One of our biggest problems in getting people to accept public transportation is psychological.  The perception of personal safety, cleanliness, time, and this burning need to sit in your own little transport bubble when going places (this seems especially true in America) is the challenge we need to overcome.  When I visit other cities with decent light rail or bus systems, I usually use the public transportation.  It saves on the need for renting a car if I am staying in the city, and certainly makes parking problems and costs go away.  Even if I drive to a city, I usually park my car and use its transportation system for ease of moving around the area, saving my car for trips outside to more remote areas.  It takes a little more planning to get things organized but allows me more freedom to move around.  As for time, I consider the option of looking out of a window from a public system more relaxing than dealing with traffic – let the driver worry about that.  There is a saying about rush hour that, ‘it is when the drivers see the pedestrians rush by.’ 

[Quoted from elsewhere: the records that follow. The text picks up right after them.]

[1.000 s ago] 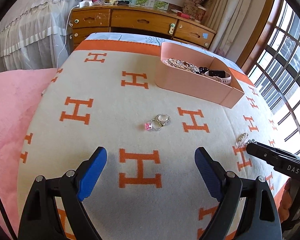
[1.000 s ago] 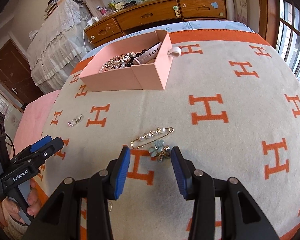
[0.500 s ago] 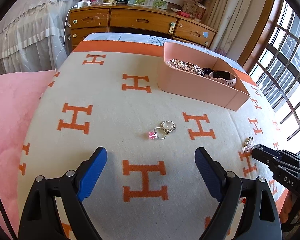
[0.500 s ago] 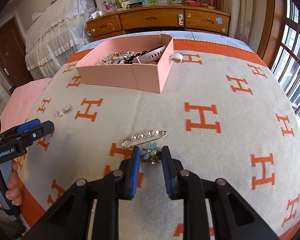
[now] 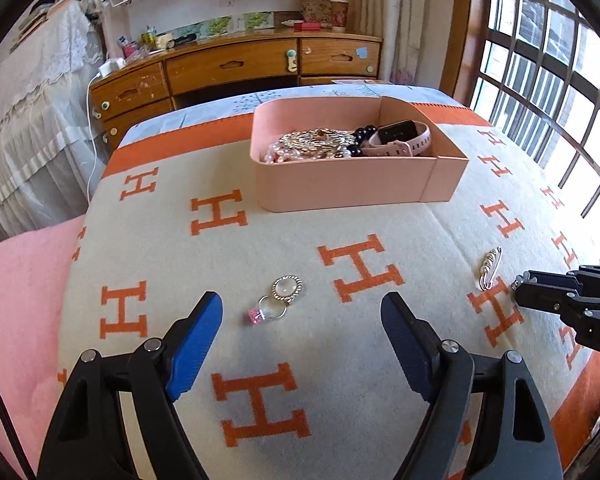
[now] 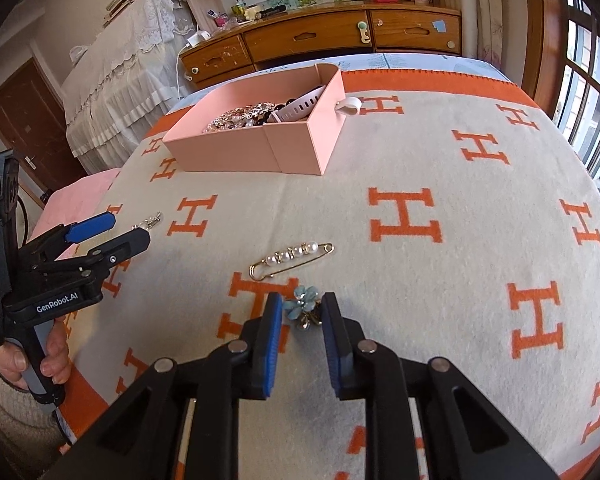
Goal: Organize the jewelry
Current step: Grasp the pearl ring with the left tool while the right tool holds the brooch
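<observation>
A pink box (image 5: 352, 184) on the H-patterned blanket holds several jewelry pieces and a pink watch (image 5: 400, 138); it also shows in the right wrist view (image 6: 260, 152). Two rings (image 5: 278, 300), one with a pink stone, lie just ahead of my open, empty left gripper (image 5: 302, 320). My right gripper (image 6: 300, 314) has its jaws close on either side of a blue flower brooch (image 6: 303, 306) lying on the blanket. A pearl pin (image 6: 292, 258) lies just beyond the brooch and also shows in the left wrist view (image 5: 490, 268).
A wooden dresser (image 5: 236, 68) stands behind the bed. A window with bars (image 5: 548, 80) is at the right. A pink quilt (image 5: 16, 300) lies at the left. The left gripper (image 6: 100, 240) shows in the right wrist view, over the rings (image 6: 150, 221).
My right gripper has narrowed its jaws around the blue flower brooch. My left gripper has moved closer to the rings, staying open.
</observation>
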The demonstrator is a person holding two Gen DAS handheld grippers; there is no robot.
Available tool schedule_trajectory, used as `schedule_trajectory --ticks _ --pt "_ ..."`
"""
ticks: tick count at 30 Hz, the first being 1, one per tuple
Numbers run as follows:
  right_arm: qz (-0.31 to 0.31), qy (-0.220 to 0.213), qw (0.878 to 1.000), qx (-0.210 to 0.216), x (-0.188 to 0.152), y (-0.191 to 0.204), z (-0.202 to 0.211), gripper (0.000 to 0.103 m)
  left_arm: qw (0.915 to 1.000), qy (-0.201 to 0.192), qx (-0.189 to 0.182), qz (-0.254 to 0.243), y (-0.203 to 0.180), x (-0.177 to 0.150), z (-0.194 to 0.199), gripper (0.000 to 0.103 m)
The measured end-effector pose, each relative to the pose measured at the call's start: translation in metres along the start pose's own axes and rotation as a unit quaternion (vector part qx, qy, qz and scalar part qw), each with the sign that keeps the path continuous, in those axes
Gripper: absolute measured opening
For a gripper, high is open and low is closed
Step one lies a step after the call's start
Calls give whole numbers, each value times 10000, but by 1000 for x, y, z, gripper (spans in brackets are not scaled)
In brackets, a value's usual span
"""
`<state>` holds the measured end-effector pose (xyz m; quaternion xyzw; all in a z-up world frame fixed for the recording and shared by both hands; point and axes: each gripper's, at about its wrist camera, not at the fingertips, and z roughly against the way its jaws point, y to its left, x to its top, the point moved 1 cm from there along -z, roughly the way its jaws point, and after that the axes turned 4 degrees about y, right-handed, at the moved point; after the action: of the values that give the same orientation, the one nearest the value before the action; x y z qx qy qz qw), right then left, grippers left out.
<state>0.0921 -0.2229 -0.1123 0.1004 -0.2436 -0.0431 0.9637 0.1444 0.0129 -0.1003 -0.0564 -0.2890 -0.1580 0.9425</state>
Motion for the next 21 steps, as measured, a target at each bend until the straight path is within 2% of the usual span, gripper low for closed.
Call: schedule_trajectory --ticks 4,8,11,13,15,17,19,21 --pt "5 -18 10000 71 -3 -1 1 20 9988 45 -78 -472 -4 12 -3 71" --pt "40 -44 9999 128 -7 -1 3 20 9971 93 -226 -715 5 23 -6 69" --pt "56 -61 9998 180 -8 -1 3 20 9962 154 -388 -765 15 29 -8 64" --pt "56 -70 9997 208 -9 -2 3 20 9950 268 -521 -813 18 31 -13 53" --pt "51 -65 9997 249 -9 -3 3 20 9937 360 -603 -870 20 31 -17 49" --pt "36 -57 9995 300 -9 -3 3 20 9936 497 -643 -787 25 31 -24 47" --pt "16 -52 9993 359 -9 -4 3 20 9930 617 -767 -659 31 32 -29 36" --pt "13 -45 9993 376 -9 -3 4 20 9917 698 -901 -591 35 32 -32 35"
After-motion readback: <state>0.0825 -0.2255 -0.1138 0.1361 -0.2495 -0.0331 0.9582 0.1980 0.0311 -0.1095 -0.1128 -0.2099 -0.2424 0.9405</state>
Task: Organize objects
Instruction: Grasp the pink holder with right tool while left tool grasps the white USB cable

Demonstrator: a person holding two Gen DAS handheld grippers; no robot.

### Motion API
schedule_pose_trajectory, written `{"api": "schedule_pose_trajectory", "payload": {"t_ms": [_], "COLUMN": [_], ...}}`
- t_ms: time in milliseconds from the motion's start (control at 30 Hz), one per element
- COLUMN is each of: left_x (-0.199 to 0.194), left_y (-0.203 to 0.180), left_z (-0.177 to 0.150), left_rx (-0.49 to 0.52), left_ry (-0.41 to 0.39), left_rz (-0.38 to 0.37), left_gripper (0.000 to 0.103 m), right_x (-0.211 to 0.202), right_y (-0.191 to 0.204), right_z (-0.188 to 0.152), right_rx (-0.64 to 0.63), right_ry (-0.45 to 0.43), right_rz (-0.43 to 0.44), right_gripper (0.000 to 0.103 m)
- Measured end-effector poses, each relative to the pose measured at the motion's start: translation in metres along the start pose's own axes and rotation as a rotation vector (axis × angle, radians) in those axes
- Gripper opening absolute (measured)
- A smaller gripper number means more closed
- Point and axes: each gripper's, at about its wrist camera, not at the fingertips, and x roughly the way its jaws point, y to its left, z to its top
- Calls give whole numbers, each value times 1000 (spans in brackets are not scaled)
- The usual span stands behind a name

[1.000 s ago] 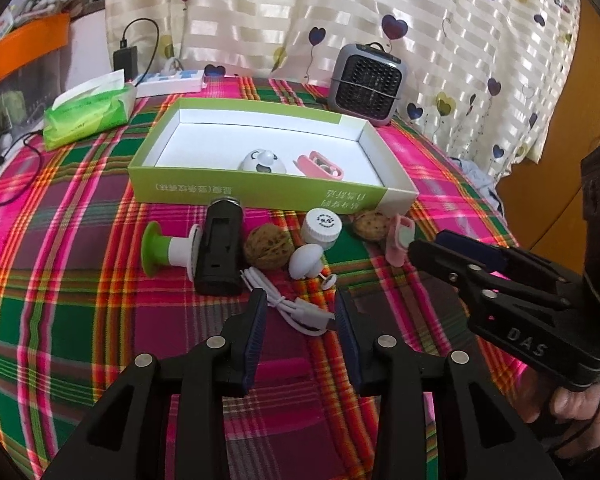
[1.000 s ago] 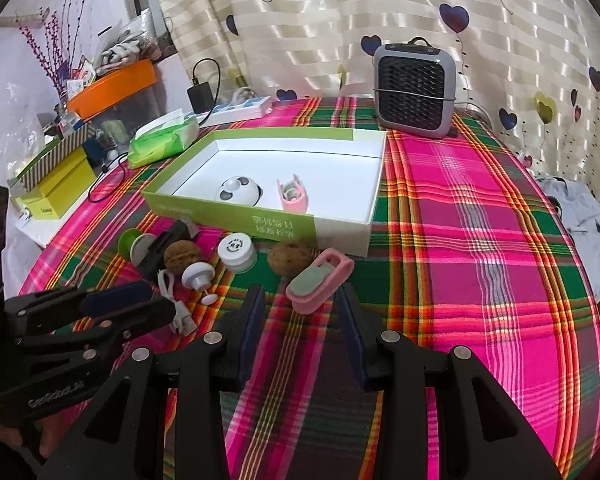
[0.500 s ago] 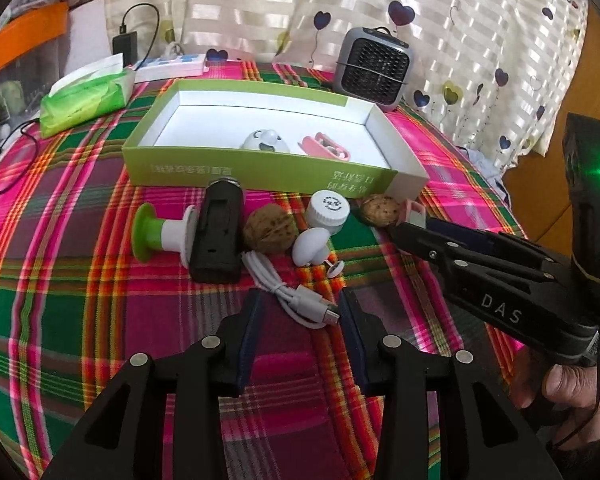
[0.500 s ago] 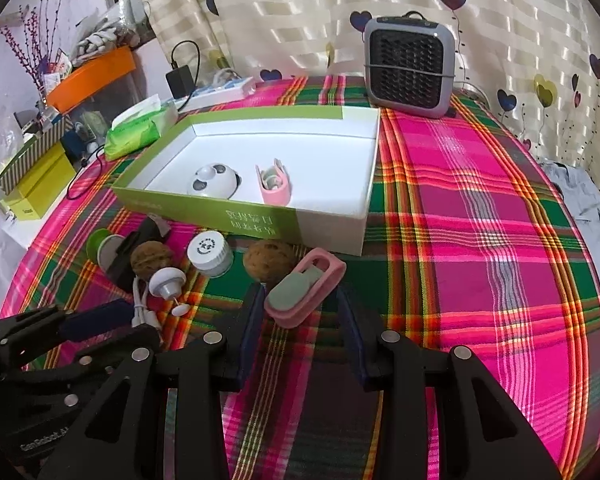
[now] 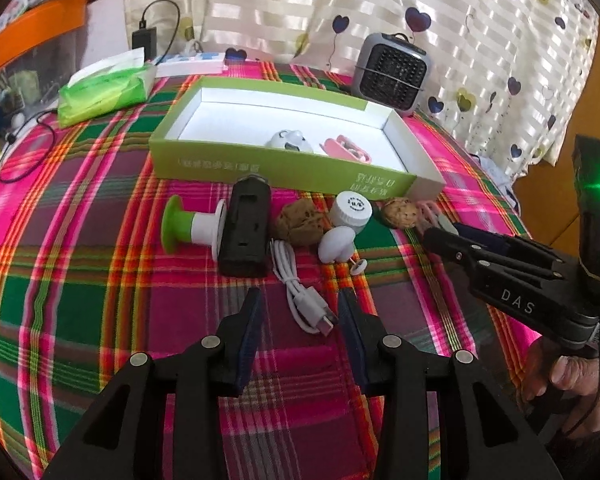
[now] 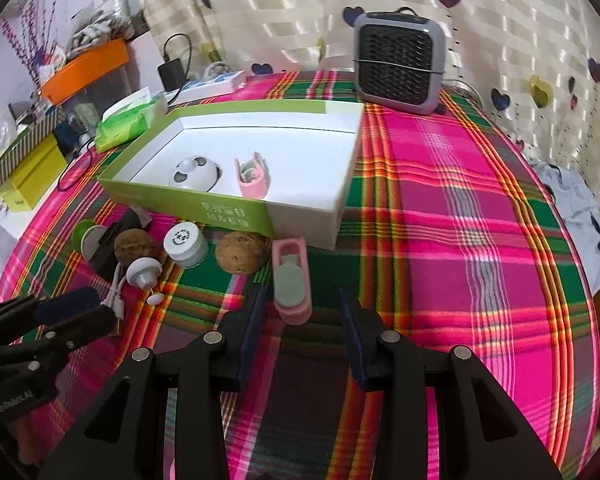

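Left wrist view: the left tongs (image 5: 300, 312) stand released over the white cable (image 5: 300, 300) plug, pads clear of it. Two walnuts (image 5: 300, 224), one white cap (image 5: 350, 209), one black holder (image 5: 246, 228) lie before the green box (image 5: 280, 164).

Right wrist view: the right tongs (image 6: 302, 314) gape, released, around the pink clip (image 6: 292, 280). Two items sit in the box; bare desk (image 6: 460, 240) lies rightward.
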Motion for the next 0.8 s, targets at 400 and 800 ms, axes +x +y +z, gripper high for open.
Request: {"api": "schedule_pose_trajectory", "payload": {"t_ms": [400, 800], "left_x": [1, -8], "left_y": [-4, -5], "left_z": [-2, -7], "left_rx": [50, 67], "left_ry": [-6, -16], "left_rz": [14, -8], "left_gripper": [19, 8], "right_x": [3, -9], "right_y": [3, 2], "right_z": [1, -10], "right_rx": [-25, -32], "right_ry": [7, -2], "right_rz": [39, 52], "right_gripper": [19, 18]}}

One other aspect that would improve health and reduce pollution and traffic is the development of independent bicycle lanes separated from all other traffic – urban bikeway design.  My last visit to the Netherlands was interesting since the friends I visited lent me a bike so we could all ride around the area easily to see the sights – and all in street clothing without the need for special riding apparel.  I ride a bicycle and have ridden in rush hour traffic – not my favorite – but I had an ethic that if a car had to overtake me on a road, then I would not ride up the inside at any junction to get ahead.  Doing so makes drivers become mean and while I may not get a drivers ire, the next cyclist might.  The easiest solution to angry drivers and bikes is to keep them apart.  And, no I do not ride in the snow, but might in rain.  I’m a realist.    

So, to end this post, a sustainable community would have multiple ways of moving around an area that would eventually remove the need to have a car, except for trips that public transportation doesn’t get to, but might in the future.   Besides the greatly reduced pollution, it allows a freedom most car drivers do not consider.